Pourtant, pour ces païens, un signe a bouleversé l’existence, un signe qu’ils ont gardé dans leur cour pour le méditer, voir toute sa portée. Notre foi sera vraie si elle nous poussait un jour hors de nous-mêmes au lieu de demeurer pur savoir théorique. Nous restons dans nos idéologies, nos idées toutes faites et ce, depuis un bon moment. Au lieu de voir dans notre quotidien et dans le prochain une ou des étoiles qui devraient nous interroger et nous pousser plus loin dans notre quête de Dieu. .

“Tu ne me chercherais pas si tu ne m’avais trouvé», écrivait saint Augustin dans ses Soliloques. D’aucun sont toujours «en état de recherche», façon élégante d’exprimer le doute, l’indifférence dans lesquels on s’est plus ou moins installé pour justifier la liberté de n’adhérer à rien. D’autres cherchent toujours parce qu’ils n’ont pas encore trouvé. Ils s’informent, réfléchissent. Leur «gémissement», disait Pascal, ne laisse pas insensible le cour de Dieu. Enfin, une troisième catégorie de chercheurs, ceux qui cherchent parce qu’ils ont trouvé et ayant trouvé, ils cherchent plus encore : tous ces croyants et croyantes à la foi vivante et conscients du caractère insondable de la Révélation. «La foi cherche l’intelligence», quelle définition plus belle et plus simple des chrétiens en quête de Dieu. Par delà les mots, c’est à la vie même de Dieu qu’ils adhèrent, leur foi cherche à acquérir une intelligence plus profonde plus vivante de son mystère. La foi et les signes des temps s’interrogent mutuellement. Aux problèmes nouveaux, la foi tente de trouver des réponses nouvelles en scrutant toujours davantage le cour de la foi. Mais, c’est vers les choses de Dieu qu’elle s’oriente davantage.

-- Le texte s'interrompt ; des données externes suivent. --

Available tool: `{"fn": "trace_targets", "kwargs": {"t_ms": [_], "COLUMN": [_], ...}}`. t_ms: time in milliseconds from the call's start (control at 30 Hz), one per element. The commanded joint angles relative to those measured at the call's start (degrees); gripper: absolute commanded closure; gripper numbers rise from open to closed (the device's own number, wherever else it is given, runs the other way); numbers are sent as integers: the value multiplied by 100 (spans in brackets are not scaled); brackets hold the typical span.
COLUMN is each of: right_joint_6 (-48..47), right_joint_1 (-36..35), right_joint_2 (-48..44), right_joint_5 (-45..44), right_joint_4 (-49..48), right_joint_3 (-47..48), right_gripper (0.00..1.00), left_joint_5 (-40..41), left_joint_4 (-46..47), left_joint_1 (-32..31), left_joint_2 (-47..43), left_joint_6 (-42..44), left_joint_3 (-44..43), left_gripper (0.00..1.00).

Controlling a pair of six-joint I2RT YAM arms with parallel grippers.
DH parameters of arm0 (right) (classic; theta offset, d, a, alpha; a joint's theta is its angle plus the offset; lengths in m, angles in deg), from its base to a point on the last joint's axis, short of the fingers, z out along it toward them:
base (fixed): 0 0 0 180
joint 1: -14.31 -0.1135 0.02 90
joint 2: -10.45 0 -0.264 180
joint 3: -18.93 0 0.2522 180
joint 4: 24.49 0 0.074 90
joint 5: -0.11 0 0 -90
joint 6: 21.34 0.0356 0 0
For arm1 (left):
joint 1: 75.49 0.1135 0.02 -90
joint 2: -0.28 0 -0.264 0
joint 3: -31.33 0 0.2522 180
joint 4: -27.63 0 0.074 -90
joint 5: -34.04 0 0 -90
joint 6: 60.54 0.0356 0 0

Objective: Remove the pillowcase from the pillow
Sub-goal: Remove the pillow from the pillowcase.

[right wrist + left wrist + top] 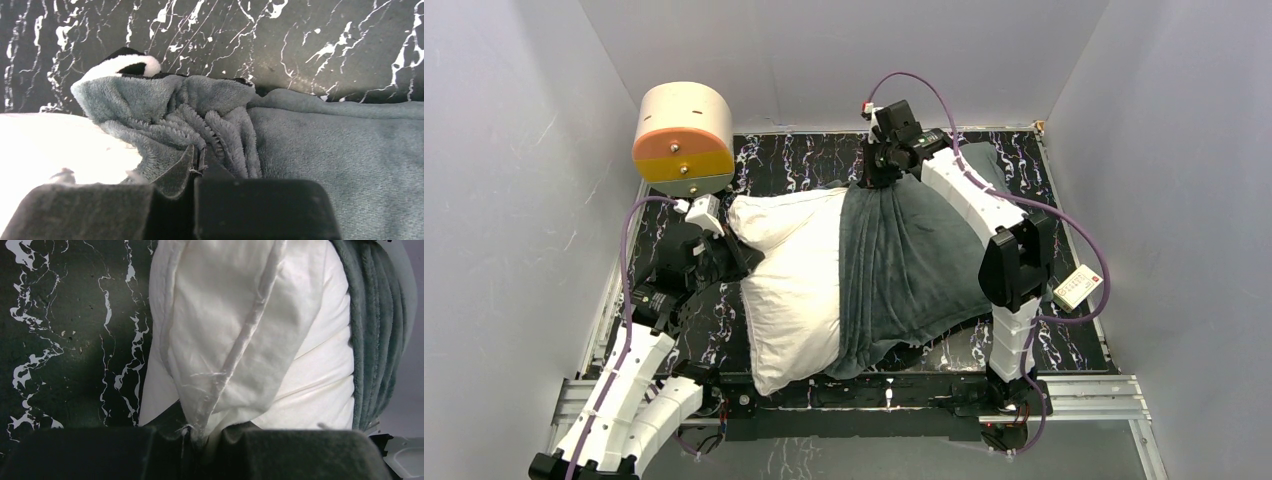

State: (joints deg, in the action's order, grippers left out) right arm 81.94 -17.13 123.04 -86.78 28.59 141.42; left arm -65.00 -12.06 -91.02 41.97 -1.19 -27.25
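The white pillow [792, 280] lies across the table, its left half bare. The grey-green pillowcase [909, 265] covers its right half, bunched in folds. My left gripper [724, 235] is shut on the pillow's far-left corner; in the left wrist view the corner seam [220, 375] runs down between the closed fingers. My right gripper [871, 178] is shut on the pillowcase's bunched far edge [210, 125]. A bit of zebra stripe [125, 65] shows at the pillowcase's edge in the right wrist view. The pillowcase also shows in the left wrist view [372, 340].
A cream-and-orange cylinder [684, 138] stands at the back left, close to the left arm. A small white label card [1077, 286] lies at the right edge of the black marbled table [794, 165]. White walls enclose three sides.
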Motion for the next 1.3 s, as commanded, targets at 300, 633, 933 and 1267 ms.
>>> {"fn": "trace_targets", "kwargs": {"t_ms": [300, 633, 933, 1267], "right_joint_6": [-417, 494, 1483, 1334], "right_joint_1": [551, 84, -1345, -1576], "right_joint_2": [-841, -4147, -5686, -5013], "right_joint_5": [-37, 1311, 982, -1611], "right_joint_4": [123, -1754, -1300, -1282], "right_joint_3": [487, -3165, -6047, -5981], "right_gripper": [44, 21, 28, 28], "left_joint_5": [602, 927, 240, -642], "left_joint_4": [-533, 1, -177, -1037], "left_joint_1": [156, 452, 1542, 1694], "left_joint_2": [225, 2300, 2508, -253], "left_joint_6": [165, 387, 233, 37], "left_joint_3": [-231, -1523, -1718, -302], "left_gripper": [100, 89, 2, 2]}}
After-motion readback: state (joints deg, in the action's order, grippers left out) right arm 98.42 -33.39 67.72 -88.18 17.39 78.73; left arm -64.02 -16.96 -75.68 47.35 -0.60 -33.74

Chercher à comprendre toute la tendresse de Dieu, dominer notre crainte de Dieu qui tend toujours à faire prévaloir la sévérité du juge sur la tendresse du Père. Libérer l’Esprit de Dieu qui veut pousser en nous ce cri : «Abba, Père !», le résumé de toute la révélation que Dieu nous a faite de son visage.

Chercher la volonté de Dieu. «Nous ne cessons de prier pour vous, écrivait Paul aux Colossiens (1,9-10) et de demander à Dieu qu’il vous fasse parvenir à la pleine connaissance de sa volonté en toute sagesse et intelligence spirituelle. Ainsi vous pourrez mener une vie digne du Seigneur et qui lui plaise en tout.»

Et, troisième étape de la quête de Dieu, le chercher dans les autres. Aimer les autres tels qu’ils sont, comme le Christ nous aimés. Réalisme de l’amour et non plus le rêve d’un amour impossible, drame de toute désunion. «Alors que nous étions pécheurs, le Christ a donné sa vie pour nous» (Rom. 5.8), «Quiconque aime connaît Dieu parce que Dieu est amour» (1 Jn. 4:7)

«Cherchez Dieu et vous vivrez», (Amos 5;4), «Joie pour les cours qui cherchent Dieu».

Tel sera l’astre que les mages de notre temps poursuivront dans leur quotidien sur des chemins d’adoration, d’extase et d’amour.